### TASK OBJECTIVE
Give back every entry below, exactly as written.

### TASK MATERIAL

════════

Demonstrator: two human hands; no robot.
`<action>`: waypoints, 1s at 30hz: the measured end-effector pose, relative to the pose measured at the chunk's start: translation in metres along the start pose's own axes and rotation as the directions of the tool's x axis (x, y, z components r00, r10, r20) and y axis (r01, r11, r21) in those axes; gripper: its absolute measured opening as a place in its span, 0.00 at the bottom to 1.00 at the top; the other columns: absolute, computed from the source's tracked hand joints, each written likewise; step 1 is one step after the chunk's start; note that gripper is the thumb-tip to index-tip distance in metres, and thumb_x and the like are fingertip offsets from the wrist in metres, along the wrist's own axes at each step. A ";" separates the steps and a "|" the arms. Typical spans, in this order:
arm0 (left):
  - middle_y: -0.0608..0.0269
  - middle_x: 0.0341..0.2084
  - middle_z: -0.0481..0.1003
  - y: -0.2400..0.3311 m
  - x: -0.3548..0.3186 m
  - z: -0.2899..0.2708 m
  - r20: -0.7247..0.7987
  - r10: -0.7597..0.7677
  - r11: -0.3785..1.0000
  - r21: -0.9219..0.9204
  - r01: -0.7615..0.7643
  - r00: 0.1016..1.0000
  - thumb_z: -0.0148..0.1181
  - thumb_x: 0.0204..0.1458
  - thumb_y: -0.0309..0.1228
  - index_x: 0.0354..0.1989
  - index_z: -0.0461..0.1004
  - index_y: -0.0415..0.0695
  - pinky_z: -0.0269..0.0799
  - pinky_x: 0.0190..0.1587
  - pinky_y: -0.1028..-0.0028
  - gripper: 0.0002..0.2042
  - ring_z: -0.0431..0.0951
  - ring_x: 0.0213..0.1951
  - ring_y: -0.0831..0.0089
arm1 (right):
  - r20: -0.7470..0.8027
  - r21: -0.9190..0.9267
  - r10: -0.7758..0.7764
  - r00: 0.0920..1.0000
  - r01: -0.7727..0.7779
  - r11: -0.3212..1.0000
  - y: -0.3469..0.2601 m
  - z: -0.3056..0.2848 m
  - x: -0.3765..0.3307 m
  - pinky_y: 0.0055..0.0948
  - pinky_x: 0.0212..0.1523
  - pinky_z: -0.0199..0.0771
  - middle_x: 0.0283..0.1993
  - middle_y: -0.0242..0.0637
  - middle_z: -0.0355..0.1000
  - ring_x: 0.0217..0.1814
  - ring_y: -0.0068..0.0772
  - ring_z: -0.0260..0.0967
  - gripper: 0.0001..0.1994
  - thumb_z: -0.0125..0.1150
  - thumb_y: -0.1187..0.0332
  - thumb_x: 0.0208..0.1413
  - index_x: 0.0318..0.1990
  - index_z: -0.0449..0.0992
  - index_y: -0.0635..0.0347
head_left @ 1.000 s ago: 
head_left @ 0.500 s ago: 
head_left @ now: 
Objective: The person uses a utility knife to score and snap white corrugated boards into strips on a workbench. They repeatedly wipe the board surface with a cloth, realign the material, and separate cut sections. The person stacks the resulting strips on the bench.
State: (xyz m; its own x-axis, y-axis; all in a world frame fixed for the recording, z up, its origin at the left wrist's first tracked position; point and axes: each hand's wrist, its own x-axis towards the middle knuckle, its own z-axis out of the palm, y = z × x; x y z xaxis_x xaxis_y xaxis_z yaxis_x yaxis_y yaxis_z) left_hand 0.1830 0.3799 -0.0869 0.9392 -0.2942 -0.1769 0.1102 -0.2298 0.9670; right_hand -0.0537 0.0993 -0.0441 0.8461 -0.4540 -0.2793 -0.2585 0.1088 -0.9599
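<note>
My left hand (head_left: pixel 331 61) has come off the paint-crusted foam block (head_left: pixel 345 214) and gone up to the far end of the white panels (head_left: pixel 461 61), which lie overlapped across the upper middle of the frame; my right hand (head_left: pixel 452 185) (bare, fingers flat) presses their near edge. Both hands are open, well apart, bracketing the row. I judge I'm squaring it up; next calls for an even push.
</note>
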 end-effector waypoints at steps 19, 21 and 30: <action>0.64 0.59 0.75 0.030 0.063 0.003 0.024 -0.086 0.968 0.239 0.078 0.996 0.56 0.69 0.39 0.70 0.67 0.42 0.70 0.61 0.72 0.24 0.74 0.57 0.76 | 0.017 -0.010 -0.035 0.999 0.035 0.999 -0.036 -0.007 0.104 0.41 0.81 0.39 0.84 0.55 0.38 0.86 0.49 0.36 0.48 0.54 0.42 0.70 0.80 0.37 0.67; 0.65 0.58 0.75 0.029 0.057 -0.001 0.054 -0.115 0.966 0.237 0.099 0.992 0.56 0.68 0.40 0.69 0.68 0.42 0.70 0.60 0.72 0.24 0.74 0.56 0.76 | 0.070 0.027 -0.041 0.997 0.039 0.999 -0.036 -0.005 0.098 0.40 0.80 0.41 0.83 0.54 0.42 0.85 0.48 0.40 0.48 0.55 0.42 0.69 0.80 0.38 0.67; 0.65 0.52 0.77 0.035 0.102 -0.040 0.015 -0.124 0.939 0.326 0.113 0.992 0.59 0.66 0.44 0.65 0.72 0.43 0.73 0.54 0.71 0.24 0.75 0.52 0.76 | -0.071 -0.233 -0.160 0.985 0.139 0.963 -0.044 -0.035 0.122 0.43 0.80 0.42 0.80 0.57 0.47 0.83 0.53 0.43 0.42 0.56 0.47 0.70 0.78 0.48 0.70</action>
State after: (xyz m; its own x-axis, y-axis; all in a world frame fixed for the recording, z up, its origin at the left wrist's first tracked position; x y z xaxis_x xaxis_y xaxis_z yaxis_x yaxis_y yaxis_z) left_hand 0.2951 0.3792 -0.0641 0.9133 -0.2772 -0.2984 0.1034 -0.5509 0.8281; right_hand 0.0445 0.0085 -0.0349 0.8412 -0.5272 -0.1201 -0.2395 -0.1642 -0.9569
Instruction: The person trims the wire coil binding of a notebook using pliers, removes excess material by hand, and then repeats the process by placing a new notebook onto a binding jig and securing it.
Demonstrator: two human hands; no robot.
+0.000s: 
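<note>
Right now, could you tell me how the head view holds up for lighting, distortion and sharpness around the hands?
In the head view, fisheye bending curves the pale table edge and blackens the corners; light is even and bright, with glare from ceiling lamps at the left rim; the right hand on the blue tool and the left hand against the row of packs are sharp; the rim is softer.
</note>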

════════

### REPLY TO THE EXERCISE
Demonstrator: two human hands; no robot.
`<action>`: waypoints, 1s at 30hz: the measured end-effector pose, relative to the pose measured at the chunk's start: translation in metres along the start pose's own axes and rotation as the directions of the tool's x axis (x, y, z components r00, r10, r20) and y axis (r01, r11, r21) in those axes; gripper: its absolute measured opening as a place in its span, 0.00 at the bottom to 1.00 at the top; the other columns: absolute, computed from the source's tracked hand joints, each written likewise; step 1 is one step after the chunk's start; note that gripper is the thumb-tip to index-tip distance in metres, and thumb_x and the like are fingertip offsets from the wrist in metres, along the wrist's own axes at each step. A ";" separates the steps and a "|" the arms. Typical spans, in this order:
arm0 (left):
  - middle_y: -0.0608..0.0269
  - middle_x: 0.0341..0.2084
  - middle_z: -0.0481..0.1003
  - y: -0.2400..0.3311 m
  - x: -0.3548..0.3186 m
  - z: -0.2899..0.2708 m
  - r20: -0.7247..0.7987
  - r10: -0.7597..0.7677
  - r11: -0.3785..1.0000
  - r21: -0.9219..0.9204
  - r01: -0.7615..0.7643
  - r00: 0.1016..1.0000
  - thumb_z: -0.0148..0.1181
  - thumb_x: 0.0204..0.1458
  - thumb_y: -0.0309..0.1228
  - index_x: 0.0354..0.1989
  - index_z: -0.0461..0.1004
  - index_y: -0.0415..0.0695
  - pinky_z: -0.0269..0.0799
  - pinky_x: 0.0190..0.1587
  - pinky_y: -0.1028..-0.0028
  - gripper: 0.0002..0.2042
  - ring_z: -0.0431..0.0951
  - ring_x: 0.0213..0.1951
  - ring_y: -0.0831..0.0089
arm1 (right):
  - r20: -0.7470..0.8027
  - r21: -0.9190..0.9267
  - r10: -0.7758..0.7764
  - r00: 0.0920..1.0000
  - r01: -0.7727..0.7779
  - r11: -0.3212..1.0000
  - y: -0.3469..0.2601 m
  - z: -0.3056..0.2848 m
  - x: -0.3765..0.3307 m
  - pinky_y: 0.0055..0.0948
  - pinky_x: 0.0212..0.1523
  - pinky_z: -0.0199..0.0771
  - middle_x: 0.0283..0.1993
  - middle_y: -0.0242..0.0637
  - middle_z: -0.0355..0.1000
  - ring_x: 0.0217..0.1814
  - ring_y: -0.0068..0.0772
  - ring_z: -0.0260..0.0967
  - gripper: 0.0001..0.1994
  - thumb_z: -0.0125..0.1150
  - thumb_y: -0.1187..0.0332
  - thumb_x: 0.0208..0.1413
  - index_x: 0.0318..0.1990
  - index_z: -0.0449..0.0992
  - index_y: -0.0635..0.0347
head_left @ 1.000 s ago: 
head_left @ 0.500 s ago: 
head_left @ now: 
Objective: The person uses a utility knife to score and snap white corrugated boards into strips on a workbench. They repeatedly wipe the board surface with a cloth, realign the material, and separate cut sections. The person stacks the resulting strips on the bench.
State: (xyz m; its own x-axis, y-axis; all in a world frame fixed for the recording, z up, its origin at the left wrist's first tracked position; point and axes: each hand's wrist, its own x-axis towards the middle knuckle, its own z-axis out of the palm, y = z × x; x y z xaxis_x xaxis_y xaxis_z yaxis_x yaxis_y yaxis_z) left_hand 0.1830 0.3799 -0.0869 0.9392 -0.2942 -0.1769 0.1102 -0.2298 0.9670; right_hand -0.0537 0.0993 -0.0441 0.8461 -0.4540 -0.2793 -0.2585 0.1088 -0.9599
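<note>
My left hand (head_left: pixel 331 61) has come off the paint-crusted foam block (head_left: pixel 345 214) and gone up to the far end of the white panels (head_left: pixel 461 61), which lie overlapped across the upper middle of the frame; my right hand (head_left: pixel 452 185) (bare, fingers flat) presses their near edge. Both hands are open, well apart, bracketing the row. I judge I'm squaring it up; next calls for an even push.
</note>
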 end-effector waypoints at steps 19, 21 and 30: <action>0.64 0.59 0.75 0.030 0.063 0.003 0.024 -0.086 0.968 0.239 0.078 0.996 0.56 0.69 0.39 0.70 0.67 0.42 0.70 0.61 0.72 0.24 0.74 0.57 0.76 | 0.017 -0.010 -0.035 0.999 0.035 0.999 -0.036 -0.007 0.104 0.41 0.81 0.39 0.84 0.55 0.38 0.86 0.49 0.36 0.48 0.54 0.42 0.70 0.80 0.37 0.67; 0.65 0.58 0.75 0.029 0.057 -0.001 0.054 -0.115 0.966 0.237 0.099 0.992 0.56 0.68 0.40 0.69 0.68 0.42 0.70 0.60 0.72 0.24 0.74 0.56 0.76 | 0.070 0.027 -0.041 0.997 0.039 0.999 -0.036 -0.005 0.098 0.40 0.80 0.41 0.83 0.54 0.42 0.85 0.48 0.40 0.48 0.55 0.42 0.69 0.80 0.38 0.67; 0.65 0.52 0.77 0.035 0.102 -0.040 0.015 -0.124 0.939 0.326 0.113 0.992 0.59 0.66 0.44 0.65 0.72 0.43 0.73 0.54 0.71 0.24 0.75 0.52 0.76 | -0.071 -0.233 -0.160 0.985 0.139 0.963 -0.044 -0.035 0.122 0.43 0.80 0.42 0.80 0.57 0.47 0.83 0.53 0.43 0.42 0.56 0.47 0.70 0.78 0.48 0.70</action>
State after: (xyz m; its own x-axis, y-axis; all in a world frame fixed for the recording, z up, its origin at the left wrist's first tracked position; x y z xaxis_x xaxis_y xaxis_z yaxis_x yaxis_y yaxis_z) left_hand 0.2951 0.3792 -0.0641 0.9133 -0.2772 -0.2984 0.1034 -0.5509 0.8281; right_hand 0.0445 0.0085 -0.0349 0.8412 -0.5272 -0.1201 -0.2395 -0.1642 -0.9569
Instruction: The person trims the wire coil binding of a notebook using pliers, removes excess material by hand, and then repeats the process by placing a new notebook onto a binding jig and securing it.
Demonstrator: two human hands; no robot.
+0.000s: 
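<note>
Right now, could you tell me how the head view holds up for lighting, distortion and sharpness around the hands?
In the head view, fisheye bending curves the pale table edge and blackens the corners; light is even and bright, with glare from ceiling lamps at the left rim; the right hand on the blue tool and the left hand against the row of packs are sharp; the rim is softer.
</note>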

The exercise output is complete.